BLITZER: To our viewers, you're in THE SITUATION ROOM.

Happening now, the comeback of Tiger Woods may be just around the corner. Scandal rocked his family, his career and his squeaky clean image.

How will the golfing world and his fans respond to his return?

NASA's shuttle is set to be retired this year. But now there's the chance -- the chance that the orbiters may fly a little bit longer.

And it's a very popular charity, serving almost five million children in the United States. Today, why the Boys and Girls Clubs of America stands to lose millions in federal funding.

I'm Wolf Blitzer.

You're in THE SITUATION ROOM.

We're learning more today about the crash that exposed the Tiger Woods sex scandal. The Florida Highway Patrol documents show Woods' wife, Elin, gave medical personnel two bottles of pain pills she said her husband had taken earlier in the day. Those documents were released today after a public records request by the "Orlando Sentinel." They also show ambulance crew members had refused to let her ride with her husband to the hospital because they suspected it might be a case of domestic violence.
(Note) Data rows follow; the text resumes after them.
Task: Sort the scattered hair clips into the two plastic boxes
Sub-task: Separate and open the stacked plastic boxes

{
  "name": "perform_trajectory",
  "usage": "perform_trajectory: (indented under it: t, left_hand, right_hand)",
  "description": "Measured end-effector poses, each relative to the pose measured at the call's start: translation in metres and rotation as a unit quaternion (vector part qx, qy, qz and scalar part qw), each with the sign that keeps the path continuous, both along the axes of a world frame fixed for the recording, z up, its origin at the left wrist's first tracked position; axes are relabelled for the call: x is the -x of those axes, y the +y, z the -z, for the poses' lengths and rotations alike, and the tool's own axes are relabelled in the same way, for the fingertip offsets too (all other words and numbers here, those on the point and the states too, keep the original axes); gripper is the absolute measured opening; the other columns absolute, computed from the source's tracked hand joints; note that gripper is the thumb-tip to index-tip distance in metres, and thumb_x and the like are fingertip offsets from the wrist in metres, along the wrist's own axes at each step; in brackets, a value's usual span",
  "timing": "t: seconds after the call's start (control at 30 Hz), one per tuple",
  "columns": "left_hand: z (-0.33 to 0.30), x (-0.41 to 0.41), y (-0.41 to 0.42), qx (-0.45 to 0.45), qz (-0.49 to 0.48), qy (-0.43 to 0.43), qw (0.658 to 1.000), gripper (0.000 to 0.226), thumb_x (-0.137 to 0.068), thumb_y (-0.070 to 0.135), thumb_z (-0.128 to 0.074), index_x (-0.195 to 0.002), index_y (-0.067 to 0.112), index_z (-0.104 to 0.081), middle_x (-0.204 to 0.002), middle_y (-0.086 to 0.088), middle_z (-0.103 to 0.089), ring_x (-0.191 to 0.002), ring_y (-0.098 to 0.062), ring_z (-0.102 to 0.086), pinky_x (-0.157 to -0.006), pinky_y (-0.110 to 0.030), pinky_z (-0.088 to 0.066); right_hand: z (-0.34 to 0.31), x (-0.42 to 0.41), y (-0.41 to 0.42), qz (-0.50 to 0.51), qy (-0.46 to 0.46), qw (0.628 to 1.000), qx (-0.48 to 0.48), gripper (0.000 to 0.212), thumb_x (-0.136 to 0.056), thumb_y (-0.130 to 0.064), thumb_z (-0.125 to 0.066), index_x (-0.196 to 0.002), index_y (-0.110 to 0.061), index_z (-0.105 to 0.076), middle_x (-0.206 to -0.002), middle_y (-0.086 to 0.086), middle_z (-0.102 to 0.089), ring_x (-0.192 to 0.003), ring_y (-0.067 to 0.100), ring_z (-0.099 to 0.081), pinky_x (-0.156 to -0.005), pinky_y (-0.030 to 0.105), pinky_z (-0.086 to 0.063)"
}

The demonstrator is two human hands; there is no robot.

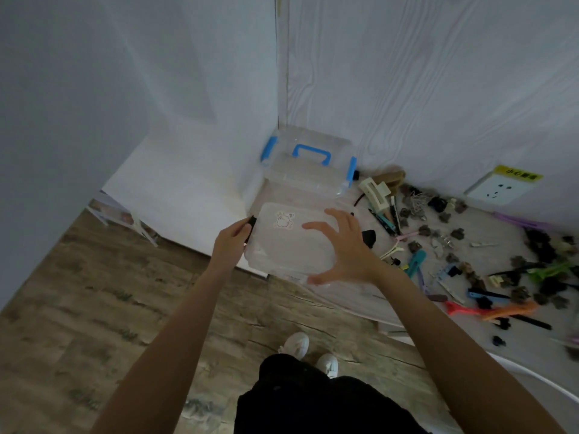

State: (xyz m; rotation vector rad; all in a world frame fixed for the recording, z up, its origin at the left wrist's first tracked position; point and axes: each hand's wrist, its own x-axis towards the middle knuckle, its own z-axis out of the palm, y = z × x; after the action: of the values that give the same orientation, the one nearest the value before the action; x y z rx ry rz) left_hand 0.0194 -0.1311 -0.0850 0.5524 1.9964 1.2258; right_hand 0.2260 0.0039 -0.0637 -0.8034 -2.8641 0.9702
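A clear plastic box with a small sticker on its lid [288, 242] sits at the table's left corner, its black latch on the left side. My left hand [232, 242] grips that latch side. My right hand [341, 249] spreads over the lid's right part, fingers straight, thumb at the near edge. Behind it, against the wall corner, stands a second clear box with a blue handle and blue latches [310, 161]. Several hair clips [463, 255] of many colours and sizes lie scattered over the table to the right.
The table [354, 296] is pale with a rounded front edge, set into a white wall corner. A wall socket [498, 189] sits low on the right wall. Below are a wooden floor [125, 308] and my white shoes [294, 343].
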Motion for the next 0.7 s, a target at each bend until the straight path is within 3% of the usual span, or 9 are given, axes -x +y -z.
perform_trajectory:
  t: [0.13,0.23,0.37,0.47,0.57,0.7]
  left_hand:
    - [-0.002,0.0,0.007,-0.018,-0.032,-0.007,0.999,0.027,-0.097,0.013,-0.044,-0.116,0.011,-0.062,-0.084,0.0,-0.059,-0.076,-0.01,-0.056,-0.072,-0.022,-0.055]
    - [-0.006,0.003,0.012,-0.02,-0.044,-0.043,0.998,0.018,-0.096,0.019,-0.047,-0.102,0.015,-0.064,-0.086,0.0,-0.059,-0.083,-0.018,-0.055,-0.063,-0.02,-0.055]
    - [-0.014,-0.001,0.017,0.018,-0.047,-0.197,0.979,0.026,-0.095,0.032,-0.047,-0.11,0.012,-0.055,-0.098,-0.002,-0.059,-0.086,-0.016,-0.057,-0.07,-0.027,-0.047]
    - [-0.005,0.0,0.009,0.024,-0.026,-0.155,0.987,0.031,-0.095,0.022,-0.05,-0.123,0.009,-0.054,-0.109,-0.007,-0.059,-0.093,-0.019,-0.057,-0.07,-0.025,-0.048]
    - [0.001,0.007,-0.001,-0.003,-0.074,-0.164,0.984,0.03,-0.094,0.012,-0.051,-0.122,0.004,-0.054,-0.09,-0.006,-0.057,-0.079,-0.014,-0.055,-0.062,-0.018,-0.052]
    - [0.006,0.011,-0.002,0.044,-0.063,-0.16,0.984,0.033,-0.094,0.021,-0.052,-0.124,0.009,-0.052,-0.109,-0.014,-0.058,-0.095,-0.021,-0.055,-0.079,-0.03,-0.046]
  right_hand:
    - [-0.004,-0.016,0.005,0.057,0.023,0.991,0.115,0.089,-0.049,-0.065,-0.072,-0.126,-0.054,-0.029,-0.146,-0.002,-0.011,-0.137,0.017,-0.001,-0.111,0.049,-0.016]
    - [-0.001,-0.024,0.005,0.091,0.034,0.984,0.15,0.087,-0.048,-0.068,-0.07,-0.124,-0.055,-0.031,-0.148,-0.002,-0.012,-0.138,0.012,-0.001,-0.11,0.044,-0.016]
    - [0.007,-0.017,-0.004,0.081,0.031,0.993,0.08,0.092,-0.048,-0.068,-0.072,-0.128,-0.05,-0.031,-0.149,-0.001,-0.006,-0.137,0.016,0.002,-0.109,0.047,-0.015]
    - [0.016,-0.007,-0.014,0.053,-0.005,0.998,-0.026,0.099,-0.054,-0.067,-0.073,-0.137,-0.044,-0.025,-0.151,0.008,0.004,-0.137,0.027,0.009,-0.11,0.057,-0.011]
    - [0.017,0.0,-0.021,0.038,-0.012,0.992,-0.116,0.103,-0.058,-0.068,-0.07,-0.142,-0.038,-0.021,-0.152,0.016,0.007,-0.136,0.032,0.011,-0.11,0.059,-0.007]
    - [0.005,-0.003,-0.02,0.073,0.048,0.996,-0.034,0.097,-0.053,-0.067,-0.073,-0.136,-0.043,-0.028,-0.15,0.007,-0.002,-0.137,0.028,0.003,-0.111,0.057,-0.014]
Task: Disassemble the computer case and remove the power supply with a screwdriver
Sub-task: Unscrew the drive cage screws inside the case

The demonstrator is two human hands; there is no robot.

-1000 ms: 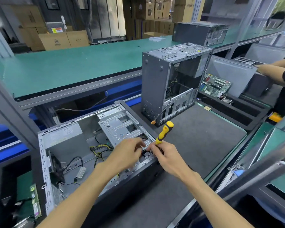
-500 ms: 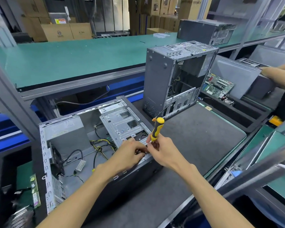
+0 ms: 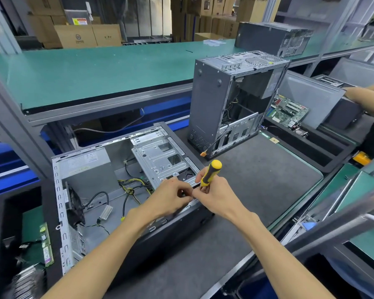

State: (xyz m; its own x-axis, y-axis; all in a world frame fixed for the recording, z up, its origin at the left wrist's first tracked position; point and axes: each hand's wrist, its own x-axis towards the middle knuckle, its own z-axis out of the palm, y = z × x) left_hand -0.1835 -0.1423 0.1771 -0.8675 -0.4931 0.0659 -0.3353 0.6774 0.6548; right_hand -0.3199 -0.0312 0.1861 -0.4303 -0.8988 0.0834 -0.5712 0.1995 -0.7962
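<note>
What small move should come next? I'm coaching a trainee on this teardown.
Probably seat the screwdriver tip squarely in the screw and turn. The right hand grips it nearly upright at the near edge of the open case, the left hand pinches beside its hidden tip, and the power supply is still inside.

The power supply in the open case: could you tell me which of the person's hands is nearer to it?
Left. The left hand is over the case's near edge, right of the power supply; the right hand, holding the screwdriver, is farther right.
</note>
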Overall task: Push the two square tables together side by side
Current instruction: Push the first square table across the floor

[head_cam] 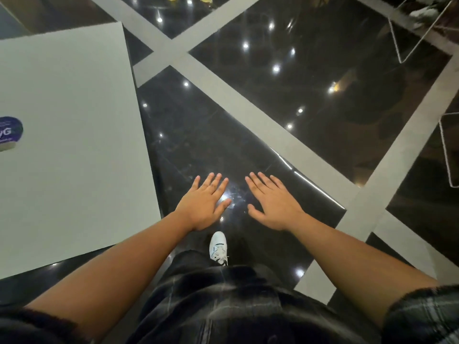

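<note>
Glossy black floor tiles crossed by pale grey bands fill most of the head view, with ceiling lights mirrored in them as bright dots. Both bare arms are stretched forward over the floor, palms down. The left hand is held flat with fingers straight and slightly fanned; the right hand is spread the same way, thumb out to the side. Nothing is gripped or touched by either one, and they're kept just apart from each other.

One white square table is seen at the left, its right edge running close beside the left forearm without contact. A round purple sticker is stuck near the table's left side. Only one table top can be made out. Open floor is left ahead and to the right, up to some thin white metal frames at the far right edge. A white sneaker is planted below the hands, and a dark plaid shirt is seen at the bottom.
</note>
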A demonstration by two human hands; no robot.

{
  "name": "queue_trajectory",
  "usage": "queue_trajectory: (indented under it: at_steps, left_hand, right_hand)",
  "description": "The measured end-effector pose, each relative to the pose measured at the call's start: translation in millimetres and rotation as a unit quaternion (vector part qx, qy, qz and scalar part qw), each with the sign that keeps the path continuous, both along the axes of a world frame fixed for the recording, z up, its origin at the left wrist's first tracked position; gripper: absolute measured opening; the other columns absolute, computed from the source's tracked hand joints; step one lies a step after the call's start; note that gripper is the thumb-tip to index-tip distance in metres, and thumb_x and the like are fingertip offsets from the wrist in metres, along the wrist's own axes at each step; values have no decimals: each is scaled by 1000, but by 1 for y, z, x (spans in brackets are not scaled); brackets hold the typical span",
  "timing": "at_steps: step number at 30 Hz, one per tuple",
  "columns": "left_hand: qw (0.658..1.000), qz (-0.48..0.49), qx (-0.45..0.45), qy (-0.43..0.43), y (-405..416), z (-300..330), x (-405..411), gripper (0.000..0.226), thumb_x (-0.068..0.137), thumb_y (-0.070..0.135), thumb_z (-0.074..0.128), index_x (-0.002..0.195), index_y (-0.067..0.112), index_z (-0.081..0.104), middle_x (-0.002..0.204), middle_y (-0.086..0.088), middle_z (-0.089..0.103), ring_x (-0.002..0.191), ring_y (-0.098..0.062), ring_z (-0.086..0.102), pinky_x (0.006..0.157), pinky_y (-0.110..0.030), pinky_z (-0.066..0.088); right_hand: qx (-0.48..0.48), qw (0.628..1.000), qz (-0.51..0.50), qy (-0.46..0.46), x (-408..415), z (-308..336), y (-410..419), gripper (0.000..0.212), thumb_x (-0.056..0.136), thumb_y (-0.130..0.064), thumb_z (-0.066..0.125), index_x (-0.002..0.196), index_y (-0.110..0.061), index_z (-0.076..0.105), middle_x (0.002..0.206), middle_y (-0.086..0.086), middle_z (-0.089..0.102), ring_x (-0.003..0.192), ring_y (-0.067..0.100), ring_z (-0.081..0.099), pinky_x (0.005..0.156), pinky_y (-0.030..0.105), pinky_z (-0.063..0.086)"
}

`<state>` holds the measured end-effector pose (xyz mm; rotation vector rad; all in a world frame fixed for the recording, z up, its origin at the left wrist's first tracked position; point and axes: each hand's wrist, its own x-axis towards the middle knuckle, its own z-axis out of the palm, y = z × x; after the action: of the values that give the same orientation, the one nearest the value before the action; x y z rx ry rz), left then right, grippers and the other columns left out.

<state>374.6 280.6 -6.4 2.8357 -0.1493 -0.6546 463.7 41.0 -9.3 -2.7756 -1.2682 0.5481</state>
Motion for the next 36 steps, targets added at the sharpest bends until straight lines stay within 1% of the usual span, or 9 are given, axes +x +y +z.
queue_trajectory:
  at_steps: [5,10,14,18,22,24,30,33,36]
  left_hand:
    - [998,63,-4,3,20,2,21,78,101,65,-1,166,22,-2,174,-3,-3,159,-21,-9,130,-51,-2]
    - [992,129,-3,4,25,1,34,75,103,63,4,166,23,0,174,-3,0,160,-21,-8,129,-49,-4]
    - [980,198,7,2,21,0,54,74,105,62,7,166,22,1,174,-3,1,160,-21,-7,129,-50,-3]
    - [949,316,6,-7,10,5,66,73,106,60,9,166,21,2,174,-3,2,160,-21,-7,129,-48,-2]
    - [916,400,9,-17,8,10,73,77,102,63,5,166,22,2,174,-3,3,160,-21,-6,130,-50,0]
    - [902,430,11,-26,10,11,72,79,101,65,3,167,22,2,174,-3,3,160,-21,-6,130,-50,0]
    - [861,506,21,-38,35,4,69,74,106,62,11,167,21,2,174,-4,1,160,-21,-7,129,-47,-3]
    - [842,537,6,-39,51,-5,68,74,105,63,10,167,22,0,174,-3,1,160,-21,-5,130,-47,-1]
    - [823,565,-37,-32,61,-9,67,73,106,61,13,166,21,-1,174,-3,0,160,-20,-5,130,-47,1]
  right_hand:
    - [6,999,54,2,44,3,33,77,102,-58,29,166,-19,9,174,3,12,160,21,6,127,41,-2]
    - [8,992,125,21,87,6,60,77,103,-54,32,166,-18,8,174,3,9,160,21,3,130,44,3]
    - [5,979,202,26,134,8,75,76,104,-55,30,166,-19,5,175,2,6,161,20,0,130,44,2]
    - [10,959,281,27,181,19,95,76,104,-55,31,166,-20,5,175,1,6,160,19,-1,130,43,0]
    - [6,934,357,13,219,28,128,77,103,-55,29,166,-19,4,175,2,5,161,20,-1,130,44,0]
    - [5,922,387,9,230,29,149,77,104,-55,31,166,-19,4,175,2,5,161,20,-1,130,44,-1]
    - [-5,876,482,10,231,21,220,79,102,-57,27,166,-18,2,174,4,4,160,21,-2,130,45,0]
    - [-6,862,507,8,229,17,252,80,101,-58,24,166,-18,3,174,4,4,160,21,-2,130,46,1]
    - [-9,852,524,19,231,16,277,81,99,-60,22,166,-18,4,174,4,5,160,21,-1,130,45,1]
Woods has strenuously denied his wife ever hit him. This information comes amid reports Woods will return to pro golf within a matter of only a few weeks.

What if that happens? What if that happens?

Will he be able to put the scandal of his personal life behind him?

Joining us now, CNN Sports business analyst, Rick Horrow. He's coming out with a brand new book entitled, "Beyond the Box Score." Rick, thanks very much for coming in.

This is a huge, huge deal, not only for Tiger Woods, but for golf, for business, for -- the interest would be enormous if he shows up at the Masters.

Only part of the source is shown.